Task description –
Look below for the line that contains "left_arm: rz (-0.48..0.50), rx", then copy it and each following line exactly, through and including the line that contains "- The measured".

##### Source data #####

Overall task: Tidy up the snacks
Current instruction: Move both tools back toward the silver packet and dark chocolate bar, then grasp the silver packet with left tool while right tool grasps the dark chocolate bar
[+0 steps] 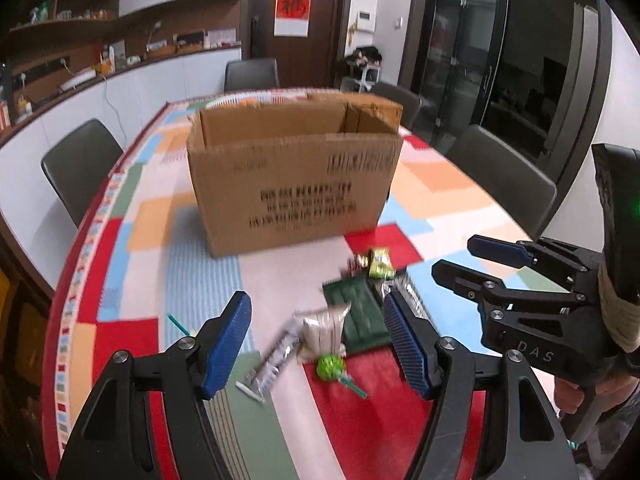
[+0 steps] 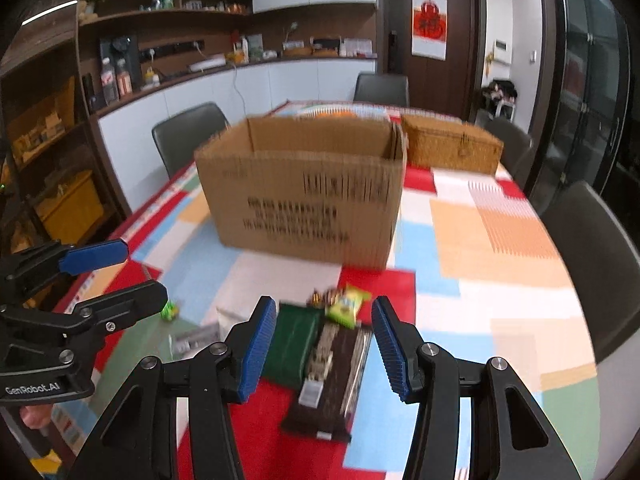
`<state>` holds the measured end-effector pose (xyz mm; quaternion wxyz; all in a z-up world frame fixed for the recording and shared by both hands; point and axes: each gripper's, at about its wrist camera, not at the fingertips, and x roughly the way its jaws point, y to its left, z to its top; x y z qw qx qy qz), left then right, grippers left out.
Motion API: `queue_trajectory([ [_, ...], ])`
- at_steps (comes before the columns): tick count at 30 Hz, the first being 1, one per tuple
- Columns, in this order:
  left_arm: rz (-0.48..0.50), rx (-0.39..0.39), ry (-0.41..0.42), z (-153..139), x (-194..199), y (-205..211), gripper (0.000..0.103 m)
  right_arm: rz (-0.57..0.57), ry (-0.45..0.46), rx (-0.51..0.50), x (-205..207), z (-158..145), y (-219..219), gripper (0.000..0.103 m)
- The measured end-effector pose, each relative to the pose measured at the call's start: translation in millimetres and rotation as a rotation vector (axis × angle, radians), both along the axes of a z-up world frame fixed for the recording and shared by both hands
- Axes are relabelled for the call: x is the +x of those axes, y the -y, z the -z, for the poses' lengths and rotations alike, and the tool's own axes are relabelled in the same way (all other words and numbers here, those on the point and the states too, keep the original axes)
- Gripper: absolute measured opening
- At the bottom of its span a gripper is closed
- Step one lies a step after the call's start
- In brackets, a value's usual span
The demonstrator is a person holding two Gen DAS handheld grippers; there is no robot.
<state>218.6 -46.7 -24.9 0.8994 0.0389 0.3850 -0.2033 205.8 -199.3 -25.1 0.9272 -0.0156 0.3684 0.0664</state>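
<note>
An open cardboard box [image 1: 296, 176] [image 2: 304, 200] stands mid-table. Before it lie loose snacks: a dark green packet [image 1: 358, 312] [image 2: 290, 340], a beige packet [image 1: 324, 330], a silver stick pack [image 1: 272, 360], a green lollipop [image 1: 330, 368], a yellow-green packet [image 1: 378, 262] [image 2: 344, 306] and a dark brown bar [image 2: 326, 384]. My left gripper [image 1: 316, 344] is open and empty above the beige packet. My right gripper [image 2: 324, 352] is open and empty above the brown bar; it also shows in the left wrist view [image 1: 460, 260].
The table has a colourful patchwork cloth [image 2: 480, 240]. A woven basket [image 2: 452, 146] stands behind the box on the right. Dark chairs [image 1: 80, 168] [image 2: 592, 256] ring the table. A green straw [image 1: 176, 322] lies at the left.
</note>
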Motion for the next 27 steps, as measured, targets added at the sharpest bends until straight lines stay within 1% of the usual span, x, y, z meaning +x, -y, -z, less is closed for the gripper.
queue_trajectory([
  [7,0.026,-0.012,-0.100,31,5,3,0.066,0.019,-0.091,0.014,1,29,5,0.051],
  [9,0.029,-0.015,-0.128,40,7,3,0.061,0.024,-0.117,0.019,3,38,7,0.051],
  [15,0.045,-0.010,-0.187,61,14,7,0.057,0.045,-0.193,0.024,10,62,11,0.051],
  [19,0.052,-0.010,-0.215,70,21,10,0.056,0.061,-0.224,0.030,16,71,13,0.051],
  [21,0.055,-0.009,-0.226,74,25,12,0.054,0.070,-0.238,0.037,20,75,15,0.051],
  [27,0.059,-0.031,-0.259,81,39,16,0.051,0.079,-0.267,0.052,31,86,15,0.051],
])
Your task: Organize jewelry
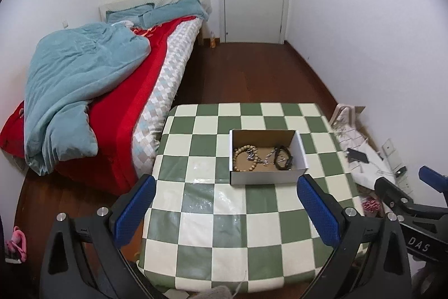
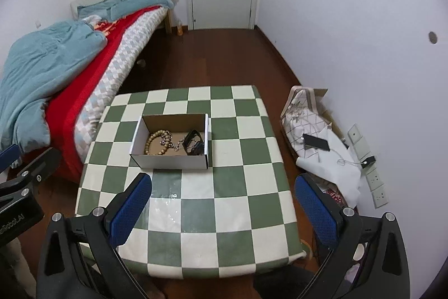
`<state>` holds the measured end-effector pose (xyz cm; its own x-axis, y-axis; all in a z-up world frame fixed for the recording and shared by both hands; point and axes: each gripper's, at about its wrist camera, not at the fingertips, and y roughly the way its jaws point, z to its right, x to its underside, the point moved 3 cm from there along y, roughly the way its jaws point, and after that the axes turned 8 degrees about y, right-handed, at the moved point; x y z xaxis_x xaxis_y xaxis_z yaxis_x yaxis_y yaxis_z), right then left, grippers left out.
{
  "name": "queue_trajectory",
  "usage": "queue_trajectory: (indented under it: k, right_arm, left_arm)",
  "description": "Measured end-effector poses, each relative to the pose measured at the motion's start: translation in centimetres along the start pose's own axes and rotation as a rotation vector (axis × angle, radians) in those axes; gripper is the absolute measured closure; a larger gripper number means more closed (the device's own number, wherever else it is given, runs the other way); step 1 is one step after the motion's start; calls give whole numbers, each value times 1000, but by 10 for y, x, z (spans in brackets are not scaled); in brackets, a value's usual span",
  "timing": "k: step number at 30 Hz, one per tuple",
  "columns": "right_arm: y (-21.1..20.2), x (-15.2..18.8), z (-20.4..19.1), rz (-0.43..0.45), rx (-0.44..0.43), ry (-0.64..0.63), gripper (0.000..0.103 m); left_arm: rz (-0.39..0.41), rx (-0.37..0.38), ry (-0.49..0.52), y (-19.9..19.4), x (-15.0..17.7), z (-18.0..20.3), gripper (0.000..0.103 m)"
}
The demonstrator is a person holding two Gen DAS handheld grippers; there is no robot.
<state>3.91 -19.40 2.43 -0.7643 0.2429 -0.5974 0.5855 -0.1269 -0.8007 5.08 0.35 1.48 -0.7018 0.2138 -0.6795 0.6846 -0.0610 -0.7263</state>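
Left tool (image 1: pixel 226 192): spread wide, empty, raised over the near half of the bench (image 1: pixel 252 251).
Right tool (image 2: pixel 222 194): released, empty, also raised over the bench.
Box (image 1: pixel 266 177): on the bench's far half.
Inside box: wooden bead bracelet (image 1: pixel 245 159) left, chain (image 1: pixel 266 159) middle, black bracelet (image 1: pixel 282 159) right.
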Motion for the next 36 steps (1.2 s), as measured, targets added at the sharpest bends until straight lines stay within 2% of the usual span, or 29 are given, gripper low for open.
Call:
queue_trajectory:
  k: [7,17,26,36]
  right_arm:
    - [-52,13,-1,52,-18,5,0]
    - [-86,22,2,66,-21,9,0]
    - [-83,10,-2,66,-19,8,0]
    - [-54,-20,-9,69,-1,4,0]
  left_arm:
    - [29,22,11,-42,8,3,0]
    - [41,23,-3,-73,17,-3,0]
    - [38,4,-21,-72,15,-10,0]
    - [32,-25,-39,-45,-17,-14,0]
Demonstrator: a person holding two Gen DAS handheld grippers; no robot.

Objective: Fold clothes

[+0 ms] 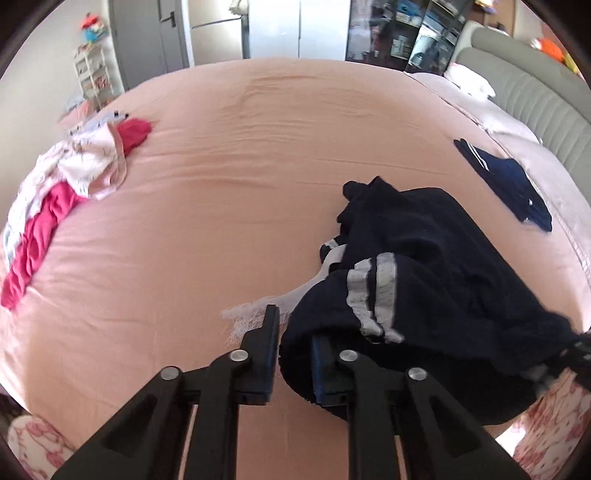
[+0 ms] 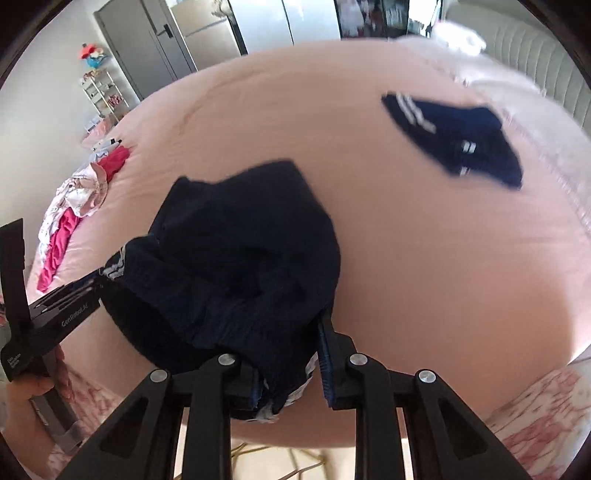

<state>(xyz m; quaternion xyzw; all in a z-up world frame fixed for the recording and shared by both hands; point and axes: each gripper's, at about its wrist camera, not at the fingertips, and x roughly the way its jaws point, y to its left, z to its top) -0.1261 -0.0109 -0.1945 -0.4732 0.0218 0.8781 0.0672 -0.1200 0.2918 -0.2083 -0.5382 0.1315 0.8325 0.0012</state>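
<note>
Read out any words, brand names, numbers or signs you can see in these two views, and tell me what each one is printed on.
"GenRobot.AI": white lettering on the side of the left gripper, seen in the right wrist view.
Small white print near the butt end of that same gripper: too small to read.
Items on the white shelf and in the dark cabinet: too blurred to read.
The dark garment and the folded navy garment show only white stripes, no lettering.
</note>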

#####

Final answer –
  left_arm: rz (-0.48..0.50), rx (-0.39..0.39), ry (-0.41..0.42), z (-153..139), x (-194..199), y (-205..211), gripper (0.000..0.103 m)
  right_arm: rz (-0.57..0.57), ry (-0.45..0.46), rx (-0.51..0.50), x (-205..207), z (-158..145), y (-219..219), gripper (0.000..0.103 m)
- The measured end-effector pose, each relative to the pose measured at the call's start: translation in millimetres and rotation as a rotation vector (axis × angle, radians), both along the axes of a z-up world frame fixed for the recording and shared by both hands

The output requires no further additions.